◆ GIVEN INFORMATION:

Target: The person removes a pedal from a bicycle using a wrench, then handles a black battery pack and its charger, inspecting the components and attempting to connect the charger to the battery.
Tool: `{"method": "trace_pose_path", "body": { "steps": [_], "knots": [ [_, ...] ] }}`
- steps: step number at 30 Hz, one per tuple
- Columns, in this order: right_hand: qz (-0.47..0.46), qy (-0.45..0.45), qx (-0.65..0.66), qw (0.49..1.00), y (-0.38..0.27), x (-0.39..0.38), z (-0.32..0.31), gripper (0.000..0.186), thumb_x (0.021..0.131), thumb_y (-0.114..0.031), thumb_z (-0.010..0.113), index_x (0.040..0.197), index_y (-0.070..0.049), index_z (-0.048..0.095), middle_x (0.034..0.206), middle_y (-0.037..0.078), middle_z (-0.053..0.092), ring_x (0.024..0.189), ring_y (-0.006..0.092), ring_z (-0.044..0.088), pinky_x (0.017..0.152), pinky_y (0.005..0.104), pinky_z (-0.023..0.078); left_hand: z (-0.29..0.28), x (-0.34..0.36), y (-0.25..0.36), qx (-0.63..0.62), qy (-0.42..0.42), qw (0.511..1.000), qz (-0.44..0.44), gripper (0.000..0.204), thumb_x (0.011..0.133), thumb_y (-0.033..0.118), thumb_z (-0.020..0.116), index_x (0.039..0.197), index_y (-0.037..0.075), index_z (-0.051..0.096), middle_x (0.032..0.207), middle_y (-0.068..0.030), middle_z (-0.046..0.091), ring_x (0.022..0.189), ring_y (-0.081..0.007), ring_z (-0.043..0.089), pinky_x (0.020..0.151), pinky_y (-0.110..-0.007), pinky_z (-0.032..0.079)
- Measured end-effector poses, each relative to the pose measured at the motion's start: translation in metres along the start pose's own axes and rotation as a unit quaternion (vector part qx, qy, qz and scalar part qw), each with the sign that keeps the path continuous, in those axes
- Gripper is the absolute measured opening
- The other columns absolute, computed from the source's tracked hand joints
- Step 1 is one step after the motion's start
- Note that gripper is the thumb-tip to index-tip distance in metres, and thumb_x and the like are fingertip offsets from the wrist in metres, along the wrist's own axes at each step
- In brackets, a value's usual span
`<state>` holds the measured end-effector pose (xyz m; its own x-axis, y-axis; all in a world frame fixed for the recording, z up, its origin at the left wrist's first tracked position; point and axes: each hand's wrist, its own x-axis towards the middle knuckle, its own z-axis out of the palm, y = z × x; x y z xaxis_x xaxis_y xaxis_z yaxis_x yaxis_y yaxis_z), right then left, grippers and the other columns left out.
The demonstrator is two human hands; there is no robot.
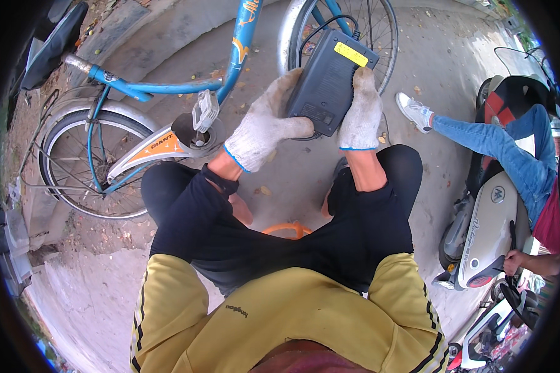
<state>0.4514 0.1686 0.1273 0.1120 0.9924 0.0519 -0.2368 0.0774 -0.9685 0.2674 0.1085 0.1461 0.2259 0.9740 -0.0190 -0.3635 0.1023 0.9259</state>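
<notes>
The left hand (269, 121) and right hand (361, 115) are clamping the black box (320, 87) between them above the ground (280, 189), possibly risking a drop if either gloved grip is loosening.

Yellow shirt (280, 304), striped sleeves (410, 298) — white blue-edged gloves (262, 121)

In white knit gloves with blue edging, our left hand (264, 124) and right hand (362, 115) grip a dark power adapter (323, 84) by its two sides, its yellow label (351, 54) facing up. Beyond and to our left we see a blue bicycle (233, 62); to our right, a jeans-clad leg (479, 135) with a white shoe (414, 112) stretches out by a scooter (488, 224).
</notes>
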Motion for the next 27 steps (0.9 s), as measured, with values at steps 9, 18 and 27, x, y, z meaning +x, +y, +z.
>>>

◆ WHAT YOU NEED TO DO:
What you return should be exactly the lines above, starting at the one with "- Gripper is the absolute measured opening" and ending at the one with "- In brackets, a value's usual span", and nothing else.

◆ ANSWER BOX:
- Gripper is the absolute measured opening
- The other columns absolute, computed from the source's tracked hand joints
- Step 1 is one step after the motion's start
- Note that gripper is the thumb-tip to index-tip distance in metres, and thumb_x and the like are fingertip offsets from the wrist in metres, along the wrist's own axes at each step
- In brackets, a value's usual span

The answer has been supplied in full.